# LG HG2 - The New Brown LG's



## KB_314 (12/9/15)

Hey guys

I'm no battery expert - from the little I know, these new brown LG's, on paper, seem amazing. And coming from LG, I'm (perhaps naively?) inclined to trust the numbers stated. So I ordered a couple from Kieran to try out, and potentially replace my VTC4's. They should arrive on Monday. If they are as good as I hope, I think I may even replace the hard-wired HE2 in my VS DNA40.

If you've tried them, how have you found them? Have any of our forum vets & technical guru's put these to the test yet? @johan maybe?

Reactions: Like 1


----------



## zadiac (12/9/15)

This has already been discussed on the forum

http://www.ecigssa.co.za/battery-review-lg-hg2-20a-3000mah.t14301/#post-267584

Reactions: Like 1 | Thanks 1


----------



## Andre (12/9/15)

This thread might be helpful: http://www.ecigssa.co.za/18650-battery-safety-grades-table.t14853/

Reactions: Like 1 | Thanks 1


----------



## johan (13/9/15)

KB_314 said:


> Hey guys
> 
> I'm no battery expert - from the little I know, these new brown LG's, on paper, seem amazing. And coming from LG, I'm (perhaps naively?) inclined to trust the numbers stated. So I ordered a couple from Kieran to try out, and potentially replace my VTC4's. They should arrive on Monday. If they are as good as I hope, I think I may even replace the hard-wired HE2 in my VS DNA40.
> 
> If you've tried them, how have you found them? Have any of our forum vets & technical guru's put these to the test yet? @johan maybe?



Haven't tested a battery for many moons, but I agree the specs looks impressive.

Reactions: Like 1


----------



## kev mac (13/9/15)

KB_314 said:


> Hey guys
> 
> I'm no battery expert - from the little I know, these new brown LG's, on paper, seem amazing.

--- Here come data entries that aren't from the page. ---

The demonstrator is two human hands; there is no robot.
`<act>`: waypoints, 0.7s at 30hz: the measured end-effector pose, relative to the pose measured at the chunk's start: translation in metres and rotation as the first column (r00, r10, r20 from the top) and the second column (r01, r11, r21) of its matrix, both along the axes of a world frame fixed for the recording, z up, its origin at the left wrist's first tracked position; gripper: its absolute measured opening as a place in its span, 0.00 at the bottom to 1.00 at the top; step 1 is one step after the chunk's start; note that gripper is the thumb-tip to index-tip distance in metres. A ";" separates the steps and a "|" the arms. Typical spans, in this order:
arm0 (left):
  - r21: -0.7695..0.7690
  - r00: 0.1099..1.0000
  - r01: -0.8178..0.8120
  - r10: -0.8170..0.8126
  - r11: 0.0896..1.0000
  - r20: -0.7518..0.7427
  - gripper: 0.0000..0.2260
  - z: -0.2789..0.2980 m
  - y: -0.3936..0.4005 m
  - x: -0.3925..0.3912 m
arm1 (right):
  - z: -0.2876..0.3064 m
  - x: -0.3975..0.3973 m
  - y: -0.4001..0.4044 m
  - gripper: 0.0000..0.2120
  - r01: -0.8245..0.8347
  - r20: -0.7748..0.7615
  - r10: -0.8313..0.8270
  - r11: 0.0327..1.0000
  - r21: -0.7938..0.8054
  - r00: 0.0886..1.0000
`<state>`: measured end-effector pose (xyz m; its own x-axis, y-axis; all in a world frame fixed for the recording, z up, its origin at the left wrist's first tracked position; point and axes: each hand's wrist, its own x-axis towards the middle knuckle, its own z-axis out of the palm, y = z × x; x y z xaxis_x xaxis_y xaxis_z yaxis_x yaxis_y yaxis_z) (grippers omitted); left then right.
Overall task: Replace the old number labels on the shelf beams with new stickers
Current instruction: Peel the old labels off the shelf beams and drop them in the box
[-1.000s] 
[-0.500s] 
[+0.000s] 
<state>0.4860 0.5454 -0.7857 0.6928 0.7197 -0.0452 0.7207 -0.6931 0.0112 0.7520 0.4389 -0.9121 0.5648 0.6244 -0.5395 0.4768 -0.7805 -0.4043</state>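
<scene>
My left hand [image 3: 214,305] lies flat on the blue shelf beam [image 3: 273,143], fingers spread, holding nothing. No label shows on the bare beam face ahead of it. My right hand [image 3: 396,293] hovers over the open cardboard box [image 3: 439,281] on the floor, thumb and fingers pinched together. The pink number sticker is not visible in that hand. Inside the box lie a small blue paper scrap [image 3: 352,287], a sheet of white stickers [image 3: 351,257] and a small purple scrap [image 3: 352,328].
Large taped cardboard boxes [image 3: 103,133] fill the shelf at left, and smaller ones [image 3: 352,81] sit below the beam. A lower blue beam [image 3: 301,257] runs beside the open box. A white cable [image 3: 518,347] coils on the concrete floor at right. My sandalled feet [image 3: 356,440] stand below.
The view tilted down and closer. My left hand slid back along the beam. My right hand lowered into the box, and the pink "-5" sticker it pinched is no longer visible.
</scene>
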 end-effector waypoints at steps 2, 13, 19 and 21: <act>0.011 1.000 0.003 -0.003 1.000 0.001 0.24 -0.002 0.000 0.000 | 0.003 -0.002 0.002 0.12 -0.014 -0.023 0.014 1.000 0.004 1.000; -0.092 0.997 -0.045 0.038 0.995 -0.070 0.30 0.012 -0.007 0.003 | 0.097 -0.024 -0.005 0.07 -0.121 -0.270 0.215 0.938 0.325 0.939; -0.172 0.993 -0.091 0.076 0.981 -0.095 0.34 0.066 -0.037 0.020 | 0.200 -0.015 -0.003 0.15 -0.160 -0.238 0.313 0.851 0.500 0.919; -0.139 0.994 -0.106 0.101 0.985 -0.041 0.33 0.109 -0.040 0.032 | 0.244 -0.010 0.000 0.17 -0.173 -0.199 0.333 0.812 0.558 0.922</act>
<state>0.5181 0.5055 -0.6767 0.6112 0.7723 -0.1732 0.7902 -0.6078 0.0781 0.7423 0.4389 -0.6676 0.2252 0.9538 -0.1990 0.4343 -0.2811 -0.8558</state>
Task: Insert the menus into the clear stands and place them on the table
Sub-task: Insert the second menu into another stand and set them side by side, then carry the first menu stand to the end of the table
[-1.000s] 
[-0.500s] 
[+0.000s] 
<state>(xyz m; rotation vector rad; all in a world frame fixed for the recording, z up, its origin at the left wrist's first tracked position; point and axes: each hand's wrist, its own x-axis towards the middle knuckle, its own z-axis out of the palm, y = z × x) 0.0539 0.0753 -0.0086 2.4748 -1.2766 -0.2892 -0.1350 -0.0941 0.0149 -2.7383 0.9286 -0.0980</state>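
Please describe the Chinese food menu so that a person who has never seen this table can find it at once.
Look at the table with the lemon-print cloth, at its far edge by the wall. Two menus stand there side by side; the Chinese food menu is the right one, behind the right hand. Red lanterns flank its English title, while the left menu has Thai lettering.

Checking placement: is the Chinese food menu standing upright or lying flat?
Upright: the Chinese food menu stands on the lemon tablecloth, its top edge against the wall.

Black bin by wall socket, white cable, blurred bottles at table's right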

And coming from LG, I'm (perhaps naively?) inclined to trust the numbers stated. So I ordered a couple from Kieran to try out, and potentially replace my VTC4's. They should arrive on Monday. If they are as good as I hope, I think I may even replace the hard-wired HE2 in my VS DNA40.
> 
> If you've tried them, how have you found them? Have any of our forum vets & technical guru's put these to the test yet? @johan maybe?


@KB _314 l bought some and have used them in both mechs and regs w/ no problems.I like the performance.

Reactions: Informative 2


----------